▸ ASSIGNED TASK
Extract the full listing verbatim and drop any pictures from your copy.

====================

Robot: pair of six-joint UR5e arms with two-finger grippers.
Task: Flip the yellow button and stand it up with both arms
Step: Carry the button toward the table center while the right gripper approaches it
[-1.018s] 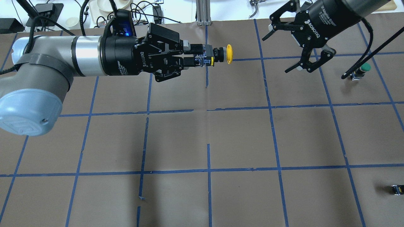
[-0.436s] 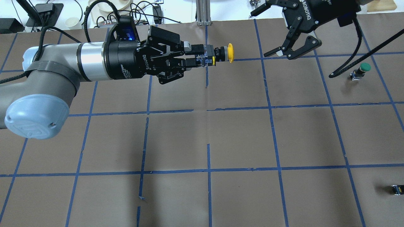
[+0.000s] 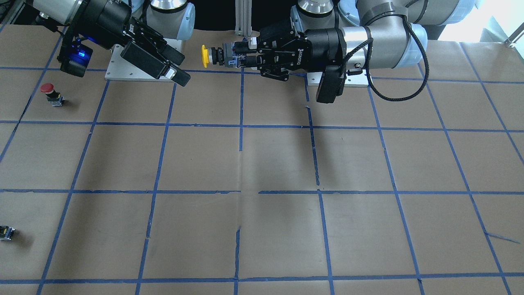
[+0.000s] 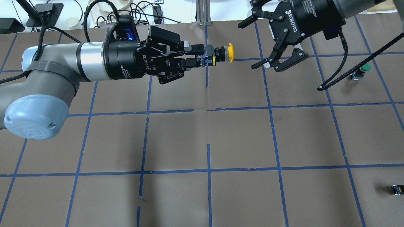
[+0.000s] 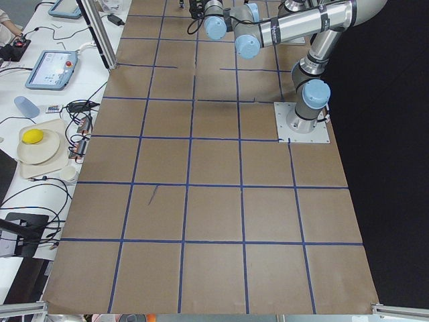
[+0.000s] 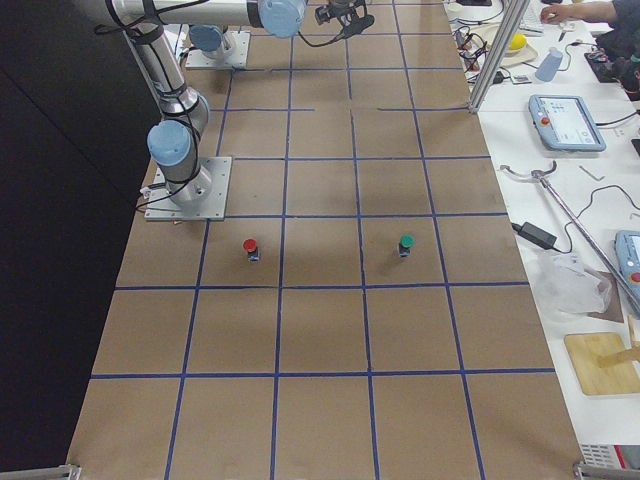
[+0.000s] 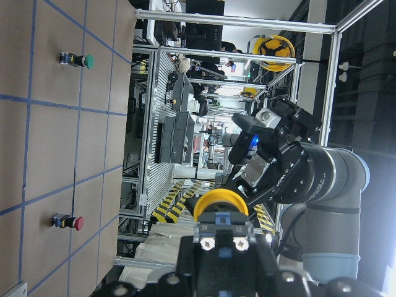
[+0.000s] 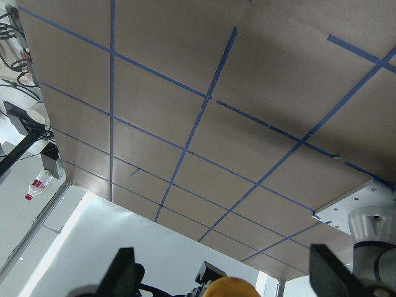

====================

▸ THE COMPLETED TASK
Robot: pair of six-joint UR5e arms with two-finger grippers.
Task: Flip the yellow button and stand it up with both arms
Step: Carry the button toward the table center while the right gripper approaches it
[-1.018s] 
[-0.436s] 
[+0.000s] 
[+0.000s] 
[+0.000s] 
[+0.000s] 
[+0.000s] 
[+0.000s] 

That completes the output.